3. Karena masalah ekonomi. Pada era globalisasi dan pasar bebas, segala sesuatu diukur
dengan ekonomi komersial oleh masyarakat, sehingga terjadinya pelanggaran-pelanggaran
nilai budaya yang dimilikinya, seperti ruang hunian penduduk masyarakat Bali yang dahulu
berkembang secara horizontal tetapi sekarang telah berkembang secara vertical dengan
konsep Tri Angga, serta tidak memperhatikan nilai-nilai kesucian dan kesakralan suatu
tempat, dengan contoh setra berubah menjadi pasar, tempat suci dipersempit dipakai ruko,
dan tempat-tempat suci serta kawasan suci didesak oleh bangunan-bangunan bertingkat
yang tidak mengindahkan Bhisama PHDIP tentang kesucian pura.

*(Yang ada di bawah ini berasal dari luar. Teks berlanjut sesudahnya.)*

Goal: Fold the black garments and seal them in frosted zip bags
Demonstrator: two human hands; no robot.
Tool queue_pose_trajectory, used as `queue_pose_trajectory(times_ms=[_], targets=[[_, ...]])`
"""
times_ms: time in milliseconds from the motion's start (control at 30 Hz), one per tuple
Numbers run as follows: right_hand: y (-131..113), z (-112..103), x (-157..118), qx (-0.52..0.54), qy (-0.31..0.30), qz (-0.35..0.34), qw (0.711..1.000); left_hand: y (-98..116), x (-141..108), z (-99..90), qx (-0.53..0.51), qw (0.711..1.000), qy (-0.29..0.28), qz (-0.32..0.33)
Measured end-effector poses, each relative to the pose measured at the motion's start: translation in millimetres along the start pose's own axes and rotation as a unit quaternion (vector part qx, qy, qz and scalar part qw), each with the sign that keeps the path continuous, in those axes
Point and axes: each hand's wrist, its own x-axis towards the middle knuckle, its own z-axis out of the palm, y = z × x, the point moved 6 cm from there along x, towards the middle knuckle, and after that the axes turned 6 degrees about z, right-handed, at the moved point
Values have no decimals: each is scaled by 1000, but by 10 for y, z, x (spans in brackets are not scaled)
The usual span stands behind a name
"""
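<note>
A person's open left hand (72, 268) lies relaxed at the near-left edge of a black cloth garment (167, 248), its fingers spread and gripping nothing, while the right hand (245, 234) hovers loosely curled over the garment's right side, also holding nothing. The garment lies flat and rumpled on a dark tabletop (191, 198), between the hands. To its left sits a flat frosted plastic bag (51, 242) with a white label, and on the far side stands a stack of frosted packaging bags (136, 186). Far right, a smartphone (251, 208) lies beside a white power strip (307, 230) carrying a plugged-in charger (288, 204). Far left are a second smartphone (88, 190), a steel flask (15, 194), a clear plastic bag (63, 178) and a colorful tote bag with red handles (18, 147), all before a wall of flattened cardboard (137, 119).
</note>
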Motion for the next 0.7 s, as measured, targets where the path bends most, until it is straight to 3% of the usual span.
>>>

4. Perubahan karena budaya, sebuah kebudayaan akan berubah karena orientasi nilai, yang
berlanjut pada perubahan norma prilaku yang bisa berwujud ; pergeseran (asimilasi nilai dan
norma), persengketaan (ambivalensi) sikap menerima atau menolak dan perbenturan
(penentangan yang ekstrim). Pluralisme kebudayaan dan peradaban akan tetap menjadi cirri
khas kemanusiaan dan setiap pengingkaran cirri khas tersebut akan membangkitkan
penentangan, apapun caranya dan bagaimanapun pengejawantahannya. Seperti perubahan
cara pandang karang kekeran seperti perbatasan desa, perbatasan kabupaten, sungai,
jurang, ngarai (campuhan), dan lain sebagainya yang dipandang sebagai suatu tempat yang
patut dinikmati dari segi social ekonomi sehingga pemanfaatan tempat-tempat tersebut
secara berlebih-lebihan atau tidak sesuai dengan aturan-aturan yang berlaku. Seperti contoh
perbatasan Tabanan dengan Badung disengaja atau tidak terpampang papan bertuliskan
“dicari investor untuk membangun ruko, serius Hub. HP…..” padahal tempat itu sebuah
jurang yang menganga sangat dalam.
5. Perubahan karena hukum. Hukum yang selalu berubah-ubah di negara ini, sehingga
masyarakat belum paham betul dengan hokum yang pernah berlaku lalu dicabut dan diganti
dengan hokum yang berlaku maka masyarakat menjadi passive terhadap pelanggaran
hokum. Dengan demikian sering terjadinya pelanggaran-pelanggaran di lapangan karena
hokum kalah cepat dengan keinginan pengguna hokum tersebut.
6. Perubahan karena perencanaan. Suatu perencanaan adalah sangat berpengaruh sekali
terhadap baik- buruk, kualitas dan kuantitas perubahan tersebut. Seperti perencanaan kota,
wilayah, jalan, permukiman penduduk yang akan membawa perubahan pisik suatu wilawah
desa maupun perkotaan. Seperti jalur terbuka hijau dibuka menjadi jalan alteri sehingga
mengundang minat masyarakat untuk membangun di kawasan tersebut.